Return the entries below precisely, omitting nothing.

Collected data =
═══

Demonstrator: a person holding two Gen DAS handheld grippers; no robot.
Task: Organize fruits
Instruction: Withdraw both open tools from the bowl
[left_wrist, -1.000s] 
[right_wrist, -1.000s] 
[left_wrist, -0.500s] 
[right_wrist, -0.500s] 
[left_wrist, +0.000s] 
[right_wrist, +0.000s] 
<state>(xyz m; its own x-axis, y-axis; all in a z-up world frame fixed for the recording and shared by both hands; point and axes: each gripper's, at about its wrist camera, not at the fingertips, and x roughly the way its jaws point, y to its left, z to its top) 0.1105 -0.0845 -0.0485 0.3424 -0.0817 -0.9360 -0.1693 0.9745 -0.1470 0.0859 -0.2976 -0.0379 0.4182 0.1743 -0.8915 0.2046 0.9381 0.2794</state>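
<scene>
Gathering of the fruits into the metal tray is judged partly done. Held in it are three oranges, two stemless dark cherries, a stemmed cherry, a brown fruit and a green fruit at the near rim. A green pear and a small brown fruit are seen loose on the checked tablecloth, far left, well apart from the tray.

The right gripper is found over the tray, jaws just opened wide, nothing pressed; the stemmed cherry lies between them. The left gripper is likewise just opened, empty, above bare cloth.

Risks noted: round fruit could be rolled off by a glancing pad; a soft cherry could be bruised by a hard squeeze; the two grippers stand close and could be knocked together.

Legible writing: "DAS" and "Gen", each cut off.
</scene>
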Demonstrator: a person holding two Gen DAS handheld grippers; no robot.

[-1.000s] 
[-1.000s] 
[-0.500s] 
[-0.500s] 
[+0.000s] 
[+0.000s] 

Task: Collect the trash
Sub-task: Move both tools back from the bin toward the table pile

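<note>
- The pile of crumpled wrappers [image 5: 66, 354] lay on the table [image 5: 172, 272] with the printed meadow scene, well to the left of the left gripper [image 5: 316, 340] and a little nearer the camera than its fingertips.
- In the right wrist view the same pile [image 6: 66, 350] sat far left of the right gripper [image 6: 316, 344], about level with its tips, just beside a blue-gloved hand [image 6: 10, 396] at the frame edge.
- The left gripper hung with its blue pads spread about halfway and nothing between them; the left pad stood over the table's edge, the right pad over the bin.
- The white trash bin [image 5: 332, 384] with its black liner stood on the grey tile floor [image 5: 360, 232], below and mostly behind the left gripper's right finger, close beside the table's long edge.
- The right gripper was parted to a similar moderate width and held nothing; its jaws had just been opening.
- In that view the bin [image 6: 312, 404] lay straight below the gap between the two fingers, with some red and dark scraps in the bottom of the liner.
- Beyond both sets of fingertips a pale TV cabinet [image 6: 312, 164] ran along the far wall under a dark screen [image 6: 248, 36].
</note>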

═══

Result =
Demonstrator: a person holding two Gen DAS handheld grippers; no robot.
Task: Organize fruits
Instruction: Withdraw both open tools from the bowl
[left_wrist, -1.000s] 
[right_wrist, -1.000s] 
[left_wrist, -0.500s] 
[right_wrist, -0.500s] 
[left_wrist, +0.000s] 
[right_wrist, +0.000s] 
<state>(xyz m; its own x-axis, y-axis; all in a z-up world frame fixed for the recording and shared by both hands; point and axes: each gripper's, at about its wrist camera, not at the fingertips, and x roughly the way its jaws point, y to its left, z to its top) 0.1105 -0.0845 -0.0485 0.3424 -0.0817 -0.9360 -0.1693 0.9745 -0.1470 0.0859 -0.2976 -0.0379 0.4182 0.1743 -0.8915 0.2046 0.9381 0.2794</state>
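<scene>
Gathering of the fruits into the metal tray is judged partly done. Held in it are three oranges, two stemless dark cherries, a stemmed cherry, a brown fruit and a green fruit at the near rim. A green pear and a small brown fruit are seen loose on the checked tablecloth, far left, well apart from the tray.

The right gripper is found over the tray, jaws just opened wide, nothing pressed; the stemmed cherry lies between them. The left gripper is likewise just opened, empty, above bare cloth.

Risks noted: round fruit could be rolled off by a glancing pad; a soft cherry could be bruised by a hard squeeze; the two grippers stand close and could be knocked together.

Legible writing: "DAS" and "Gen", each cut off.
</scene>
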Demonstrator: a person holding two Gen DAS handheld grippers; no robot.

[-1.000s] 
[-1.000s] 
[-0.500s] 
[-0.500s] 
[+0.000s] 
[+0.000s] 

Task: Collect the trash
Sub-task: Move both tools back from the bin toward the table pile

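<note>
- The pile of crumpled wrappers [image 5: 66, 354] lay on the table [image 5: 172, 272] with the printed meadow scene, well to the left of the left gripper [image 5: 316, 340] and a little nearer the camera than its fingertips.
- In the right wrist view the same pile [image 6: 66, 350] sat far left of the right gripper [image 6: 316, 344], about level with its tips, just beside a blue-gloved hand [image 6: 10, 396] at the frame edge.
- The left gripper hung with its blue pads spread about halfway and nothing between them; the left pad stood over the table's edge, the right pad over the bin.
- The white trash bin [image 5: 332, 384] with its black liner stood on the grey tile floor [image 5: 360, 232], below and mostly behind the left gripper's right finger, close beside the table's long edge.
- The right gripper was parted to a similar moderate width and held nothing; its jaws had just been opening.
- In that view the bin [image 6: 312, 404] lay straight below the gap between the two fingers, with some red and dark scraps in the bottom of the liner.
- Beyond both sets of fingertips a pale TV cabinet [image 6: 312, 164] ran along the far wall under a dark screen [image 6: 248, 36].
</note>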

The requested output has now been given in full.